И вновь я услышал голос Мейерхольда:
– Произошло трагическое насилие над его творческой индивидуальностью. Ты только вникни в эту бездну заячьей трусости, Зиночка, оцени это отсутствие собственного мнения, этот испуг, это…
– Но так! – заорал я, но он не слышал, он говорил:
– А теперь мы пропали. Мы не получим пьесу о том, что так нас с тобой радовало в его книге, зритель не увидит спектакль о рабстве, не увидит этих немецких безработных инженеров, не увидит смерть Нунбаха, не увидит…
К финалу монолога Мейерхольда я почувствовал себя действительно во всем виноватым. И почувствовал еще то, что необходимо понимать литератору во время работы для блага работы: дело его – нужное дело. И в этом действительно заинтересованы.
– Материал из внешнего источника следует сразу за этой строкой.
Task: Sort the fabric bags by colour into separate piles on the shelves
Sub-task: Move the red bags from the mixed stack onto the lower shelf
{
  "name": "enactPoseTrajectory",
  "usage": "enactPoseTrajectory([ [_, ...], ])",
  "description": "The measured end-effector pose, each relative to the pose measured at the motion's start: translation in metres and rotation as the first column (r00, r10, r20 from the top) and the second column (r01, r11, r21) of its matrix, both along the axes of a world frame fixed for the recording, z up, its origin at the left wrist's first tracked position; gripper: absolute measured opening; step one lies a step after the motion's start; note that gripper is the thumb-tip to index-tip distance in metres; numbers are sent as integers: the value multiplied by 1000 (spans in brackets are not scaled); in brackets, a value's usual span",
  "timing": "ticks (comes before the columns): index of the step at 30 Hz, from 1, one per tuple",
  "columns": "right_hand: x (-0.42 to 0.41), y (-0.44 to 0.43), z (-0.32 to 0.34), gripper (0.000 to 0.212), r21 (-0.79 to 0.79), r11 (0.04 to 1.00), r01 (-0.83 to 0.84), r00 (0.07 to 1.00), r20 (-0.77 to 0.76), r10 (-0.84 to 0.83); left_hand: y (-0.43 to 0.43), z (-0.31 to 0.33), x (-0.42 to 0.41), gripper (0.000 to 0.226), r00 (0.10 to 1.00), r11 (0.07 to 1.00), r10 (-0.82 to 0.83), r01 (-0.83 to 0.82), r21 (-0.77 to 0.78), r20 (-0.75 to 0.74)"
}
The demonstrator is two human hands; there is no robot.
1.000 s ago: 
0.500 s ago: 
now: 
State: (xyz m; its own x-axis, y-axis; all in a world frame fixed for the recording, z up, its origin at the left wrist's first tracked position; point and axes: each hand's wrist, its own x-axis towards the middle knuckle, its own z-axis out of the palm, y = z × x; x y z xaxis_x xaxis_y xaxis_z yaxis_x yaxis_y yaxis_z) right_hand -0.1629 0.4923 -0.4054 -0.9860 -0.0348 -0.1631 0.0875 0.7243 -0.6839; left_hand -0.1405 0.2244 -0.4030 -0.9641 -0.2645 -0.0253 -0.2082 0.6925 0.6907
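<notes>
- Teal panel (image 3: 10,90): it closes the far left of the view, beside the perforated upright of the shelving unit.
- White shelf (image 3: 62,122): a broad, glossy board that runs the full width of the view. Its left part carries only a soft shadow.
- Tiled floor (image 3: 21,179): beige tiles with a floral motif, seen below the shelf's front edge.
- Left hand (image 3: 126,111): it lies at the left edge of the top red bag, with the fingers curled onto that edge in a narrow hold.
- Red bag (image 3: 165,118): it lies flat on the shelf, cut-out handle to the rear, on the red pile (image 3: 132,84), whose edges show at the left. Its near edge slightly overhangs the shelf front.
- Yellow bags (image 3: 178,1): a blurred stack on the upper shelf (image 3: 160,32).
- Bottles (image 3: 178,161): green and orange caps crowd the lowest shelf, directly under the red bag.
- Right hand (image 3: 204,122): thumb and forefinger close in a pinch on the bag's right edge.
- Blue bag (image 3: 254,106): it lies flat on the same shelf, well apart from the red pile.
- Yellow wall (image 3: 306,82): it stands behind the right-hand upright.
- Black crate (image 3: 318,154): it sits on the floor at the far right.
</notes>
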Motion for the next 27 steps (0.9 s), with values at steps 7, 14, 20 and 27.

Напоминаю, я был мальчиком тогда. Никем. Почти что ничем. Но Мейерхольда интересовала не фамилия, не то, что называется «именем», а сочинение. Ему было нужно не сочетание имен на афише, а только то, что он хотел выразить. Он желал смертельно схватиться с капитализмом своим искусством, и не нужны ему были для этого никакие самые главные драматургические фамилии того времени. Да и вообще с удивительной, даже неправдоподобной наивностью он никогда не понимал, кто «главный». Даже у меня спрашивал впоследствии и всегда очень удивлялся:
– Да что ты? Вот бы не подумал! Ах, отстал, отстал. Слышишь, Зиночка, он говорит, что имярек теперь самый и есть Шекспир? Издавали бы, право, какие-нибудь списочки коротенькие, чтобы быть в курсе дела.
И смеялся подолгу, довольный своей идеей.
Сейчас, кажется, такие списочки издаются.
В то невеселое утро он сказал мне по телефону:
– Выспись покрепче. Завтра начнем все с самого начала. В этом спектакле мы с тобой покажем унижение человека рабским трудом, покажем смысл труда, если труд служит обществу. Это будет партийный спектакль, а не малиновый сиропчик. Это будет грандиозно! Положись на меня.
Сердце мое билось. «Мы с тобой, положись на меня!» Еще бы мне не положиться на Мейерхольда! Вот только как он на меня положится?